REQUIRED WORK >> Restate each of the lines below word for word and drop every picture.

════════════════

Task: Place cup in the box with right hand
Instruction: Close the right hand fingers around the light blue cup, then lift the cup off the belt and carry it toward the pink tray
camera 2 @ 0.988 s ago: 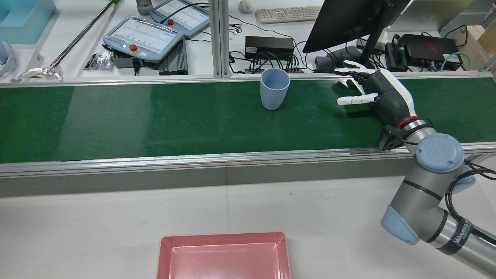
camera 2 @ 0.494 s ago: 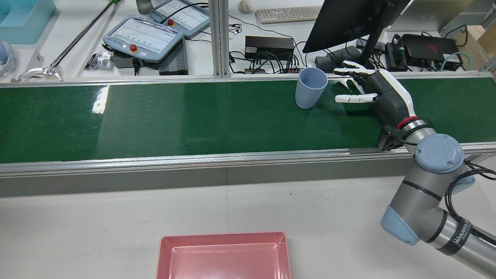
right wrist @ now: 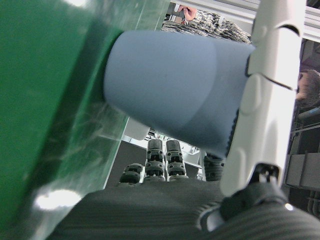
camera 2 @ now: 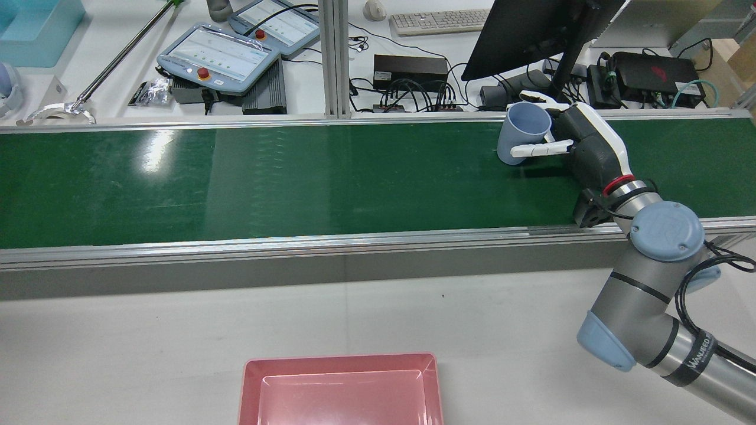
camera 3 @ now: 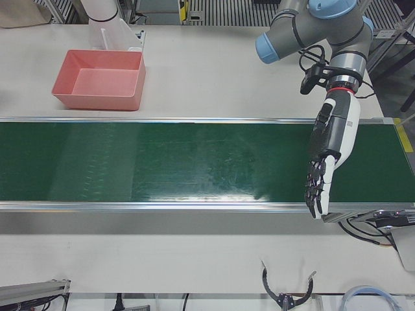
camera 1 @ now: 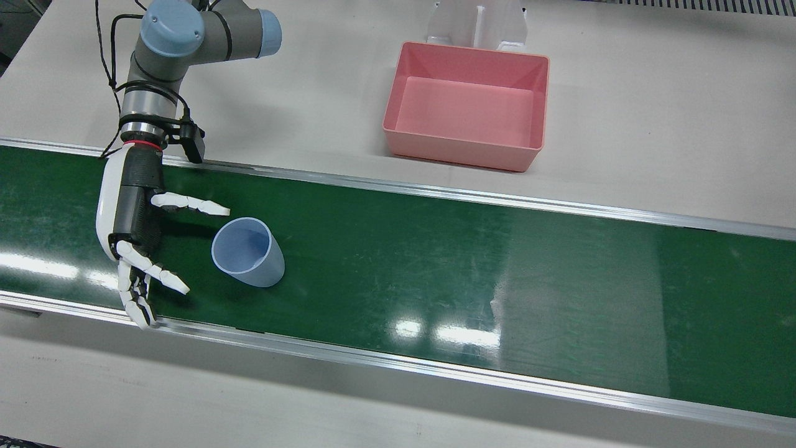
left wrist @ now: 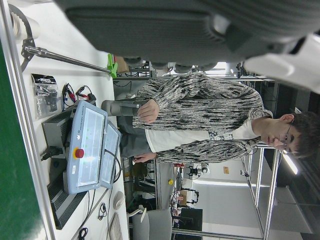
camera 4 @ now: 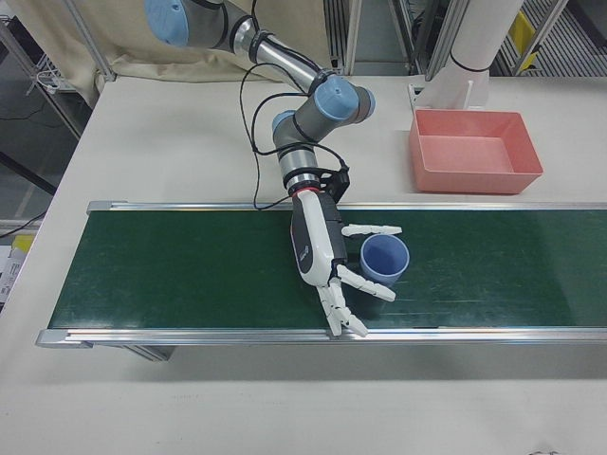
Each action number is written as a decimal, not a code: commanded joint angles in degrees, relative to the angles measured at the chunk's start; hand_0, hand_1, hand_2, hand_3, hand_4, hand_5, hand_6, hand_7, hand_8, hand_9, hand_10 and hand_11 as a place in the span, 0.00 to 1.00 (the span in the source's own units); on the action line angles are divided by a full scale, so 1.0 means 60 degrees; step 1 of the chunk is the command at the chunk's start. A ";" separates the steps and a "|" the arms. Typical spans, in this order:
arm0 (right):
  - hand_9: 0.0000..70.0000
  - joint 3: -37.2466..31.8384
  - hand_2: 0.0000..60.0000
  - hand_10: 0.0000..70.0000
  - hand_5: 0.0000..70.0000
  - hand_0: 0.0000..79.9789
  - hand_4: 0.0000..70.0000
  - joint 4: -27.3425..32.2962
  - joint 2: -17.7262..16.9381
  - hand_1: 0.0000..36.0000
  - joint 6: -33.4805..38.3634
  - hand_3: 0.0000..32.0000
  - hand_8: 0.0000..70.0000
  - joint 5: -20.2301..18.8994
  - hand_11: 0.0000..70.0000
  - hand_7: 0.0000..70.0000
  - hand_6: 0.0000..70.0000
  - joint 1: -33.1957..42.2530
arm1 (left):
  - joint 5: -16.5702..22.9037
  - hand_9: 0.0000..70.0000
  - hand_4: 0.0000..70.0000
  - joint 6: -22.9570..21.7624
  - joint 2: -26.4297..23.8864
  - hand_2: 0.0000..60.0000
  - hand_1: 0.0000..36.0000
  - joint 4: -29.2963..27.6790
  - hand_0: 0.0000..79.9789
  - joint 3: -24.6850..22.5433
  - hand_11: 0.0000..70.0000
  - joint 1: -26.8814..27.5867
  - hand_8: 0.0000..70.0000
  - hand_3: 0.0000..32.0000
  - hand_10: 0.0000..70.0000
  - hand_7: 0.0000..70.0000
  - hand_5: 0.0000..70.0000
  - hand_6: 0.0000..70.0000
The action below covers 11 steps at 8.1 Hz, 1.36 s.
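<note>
A light blue cup (camera 1: 249, 255) stands upright on the green belt (camera 1: 497, 261). It sits between the thumb and fingers of my right hand (camera 1: 134, 218), which is open with its fingers spread around the cup and not closed on it. The rear view shows the cup (camera 2: 522, 136) against the hand (camera 2: 585, 147), with the thumb across its front. The right hand view shows the cup (right wrist: 170, 95) close up beside the thumb. The right-front view shows the cup (camera 4: 384, 258) and the hand (camera 4: 318, 242). The pink box (camera 1: 460, 152) stands empty on the white table. My left hand (camera 3: 331, 142) is open over the belt's far end.
Aluminium rails run along both belt edges (camera 2: 354, 239). Behind the belt lie teach pendants (camera 2: 218, 56), cables and a monitor (camera 2: 525, 29). The pink box also shows in the rear view (camera 2: 339, 361) and the left-front view (camera 3: 97, 100).
The cup has ridden the belt to the right in the rear view, into the right hand's open fingers. The hand has barely moved.
</note>
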 commanded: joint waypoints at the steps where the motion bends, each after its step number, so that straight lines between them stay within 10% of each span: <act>1: 0.31 0.0031 0.00 0.08 0.10 0.73 0.42 -0.0265 0.0016 0.48 -0.0135 0.00 0.17 0.0269 0.14 0.38 0.11 0.0313 | 0.0000 0.00 0.00 0.0000 0.0008 0.00 0.00 0.0000 0.00 -0.0014 0.00 0.0000 0.00 0.00 0.00 0.00 0.00 0.00; 2: 0.38 0.0103 0.30 0.10 0.11 0.71 0.44 -0.0760 0.0001 0.61 -0.0106 0.00 0.21 0.0270 0.17 0.49 0.13 0.0401 | 0.0000 0.00 0.00 0.0000 0.0009 0.00 0.00 0.0000 0.00 -0.0014 0.00 0.0000 0.00 0.00 0.00 0.00 0.00 0.00; 3: 0.90 0.0191 1.00 0.33 0.18 0.70 0.82 -0.0808 -0.0057 0.99 -0.0106 0.00 0.55 0.0285 0.51 1.00 0.35 0.0504 | 0.0000 0.00 0.00 0.0000 0.0009 0.00 0.00 0.0000 0.00 -0.0014 0.00 0.0000 0.00 0.00 0.00 0.00 0.00 0.00; 5: 1.00 0.0541 1.00 0.70 0.25 0.74 1.00 -0.0838 -0.0087 1.00 -0.0120 0.00 0.91 0.0285 1.00 1.00 0.56 0.0548 | 0.0000 0.00 0.00 0.0000 0.0009 0.00 0.00 0.0000 0.00 -0.0014 0.00 0.0000 0.00 0.00 0.00 0.00 0.00 0.00; 9: 1.00 0.4109 1.00 0.68 0.25 0.76 1.00 -0.1143 -0.0614 1.00 -0.1727 0.00 0.88 0.0445 0.98 1.00 0.52 -0.0909 | 0.0000 0.00 0.00 0.0000 0.0009 0.00 0.00 0.0015 0.00 -0.0029 0.00 0.0000 0.00 0.00 0.00 0.00 0.00 0.00; 11: 1.00 0.5648 1.00 0.69 0.24 0.72 1.00 -0.1307 -0.0542 1.00 -0.2881 0.00 0.88 0.1785 0.98 1.00 0.52 -0.2911 | 0.0000 0.00 0.00 0.0000 0.0009 0.00 0.00 0.0015 0.00 -0.0029 0.00 0.0000 0.00 0.00 0.00 0.00 0.00 0.00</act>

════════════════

RESPONSE TO THE TASK >>
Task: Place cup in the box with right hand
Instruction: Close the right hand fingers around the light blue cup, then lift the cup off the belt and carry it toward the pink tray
camera 2 @ 0.988 s ago: 
camera 2 @ 0.494 s ago: 
right wrist @ now: 
camera 2 @ now: 
camera 3 @ now: 
camera 1 @ now: 
left wrist @ now: 
camera 4 @ now: 
Each action number is written as a decimal, not a code: commanded joint angles in degrees, relative to the angles measured at the chunk's start; hand_0, hand_1, hand_2, hand_3, hand_4, hand_5, hand_6, hand_7, hand_8, hand_9, hand_10 and hand_11 as a place in the span, 0.00 to 1.00 (the span in the source's own units); on the action line angles are divided by a full scale, so 1.0 means 60 degrees; step 1 of the chunk is the command at the chunk's start. A ";" separates the steps and a "|" the arms. Typical spans, in this order:
arm0 (right):
  - hand_9: 0.0000..70.0000
  - joint 3: -37.2466..31.8384
  - hand_2: 0.0000..60.0000
  - hand_10: 0.0000..70.0000
  - hand_5: 0.0000..70.0000
  - hand_0: 0.0000..79.9789
  - hand_4: 0.0000..70.0000
  - joint 4: -27.3425..32.2962
  - joint 2: -17.7262..16.9381
  - hand_1: 0.0000..36.0000
  - joint 6: -33.4805..38.3634
  - hand_3: 0.0000..32.0000
  - hand_8: 0.0000..70.0000
  - joint 5: -20.2301..18.8994
  - hand_11: 0.0000..70.0000
  - hand_7: 0.0000..70.0000
  - hand_6: 0.0000..70.0000
  - joint 1: -33.1957..42.2530
arm1 (left):
  - joint 5: -16.5702..22.9037
  - hand_9: 0.0000..70.0000
  - hand_4: 0.0000..70.0000
  - joint 6: -22.9570..21.7624
  - joint 2: -26.4297..23.8864
  - hand_2: 0.0000..60.0000
  - hand_1: 0.0000..36.0000
  - joint 4: -29.2963..27.6790
  - hand_0: 0.0000..79.9789
  - joint 3: -24.6850..22.5433
  - hand_11: 0.0000..70.0000
  - joint 1: -26.8814..27.5867
  - hand_8: 0.0000..70.0000
  - hand_3: 0.0000..32.0000
  - hand_10: 0.0000..70.0000
  - hand_7: 0.0000..70.0000
  - hand_5: 0.0000..70.0000
  - hand_6: 0.0000..70.0000
The action below covers 11 steps at 8.1 Hz, 1.36 s.
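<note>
A light blue cup (camera 1: 249, 255) stands upright on the green belt (camera 1: 497, 261). It sits between the thumb and fingers of my right hand (camera 1: 134, 218), which is open with its fingers spread around the cup and not closed on it. The rear view shows the cup (camera 2: 522, 136) against the hand (camera 2: 585, 147), with the thumb across its front. The right hand view shows the cup (right wrist: 170, 95) close up beside the thumb. The right-front view shows the cup (camera 4: 384, 258) and the hand (camera 4: 318, 242). The pink box (camera 1: 460, 152) stands empty on the white table. My left hand (camera 3: 331, 142) is open over the belt's far end.
Aluminium rails run along both belt edges (camera 2: 354, 239). Behind the belt lie teach pendants (camera 2: 218, 56), cables and a monitor (camera 2: 525, 29). The pink box also shows in the rear view (camera 2: 339, 361) and the left-front view (camera 3: 97, 100).
The cup has ridden the belt to the right in the rear view, into the right hand's open fingers. The hand has barely moved.
</note>
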 commanded: joint waypoints at the steps where the motion bends, each after its step number, so that straight lines between them stay within 10% of each span: <act>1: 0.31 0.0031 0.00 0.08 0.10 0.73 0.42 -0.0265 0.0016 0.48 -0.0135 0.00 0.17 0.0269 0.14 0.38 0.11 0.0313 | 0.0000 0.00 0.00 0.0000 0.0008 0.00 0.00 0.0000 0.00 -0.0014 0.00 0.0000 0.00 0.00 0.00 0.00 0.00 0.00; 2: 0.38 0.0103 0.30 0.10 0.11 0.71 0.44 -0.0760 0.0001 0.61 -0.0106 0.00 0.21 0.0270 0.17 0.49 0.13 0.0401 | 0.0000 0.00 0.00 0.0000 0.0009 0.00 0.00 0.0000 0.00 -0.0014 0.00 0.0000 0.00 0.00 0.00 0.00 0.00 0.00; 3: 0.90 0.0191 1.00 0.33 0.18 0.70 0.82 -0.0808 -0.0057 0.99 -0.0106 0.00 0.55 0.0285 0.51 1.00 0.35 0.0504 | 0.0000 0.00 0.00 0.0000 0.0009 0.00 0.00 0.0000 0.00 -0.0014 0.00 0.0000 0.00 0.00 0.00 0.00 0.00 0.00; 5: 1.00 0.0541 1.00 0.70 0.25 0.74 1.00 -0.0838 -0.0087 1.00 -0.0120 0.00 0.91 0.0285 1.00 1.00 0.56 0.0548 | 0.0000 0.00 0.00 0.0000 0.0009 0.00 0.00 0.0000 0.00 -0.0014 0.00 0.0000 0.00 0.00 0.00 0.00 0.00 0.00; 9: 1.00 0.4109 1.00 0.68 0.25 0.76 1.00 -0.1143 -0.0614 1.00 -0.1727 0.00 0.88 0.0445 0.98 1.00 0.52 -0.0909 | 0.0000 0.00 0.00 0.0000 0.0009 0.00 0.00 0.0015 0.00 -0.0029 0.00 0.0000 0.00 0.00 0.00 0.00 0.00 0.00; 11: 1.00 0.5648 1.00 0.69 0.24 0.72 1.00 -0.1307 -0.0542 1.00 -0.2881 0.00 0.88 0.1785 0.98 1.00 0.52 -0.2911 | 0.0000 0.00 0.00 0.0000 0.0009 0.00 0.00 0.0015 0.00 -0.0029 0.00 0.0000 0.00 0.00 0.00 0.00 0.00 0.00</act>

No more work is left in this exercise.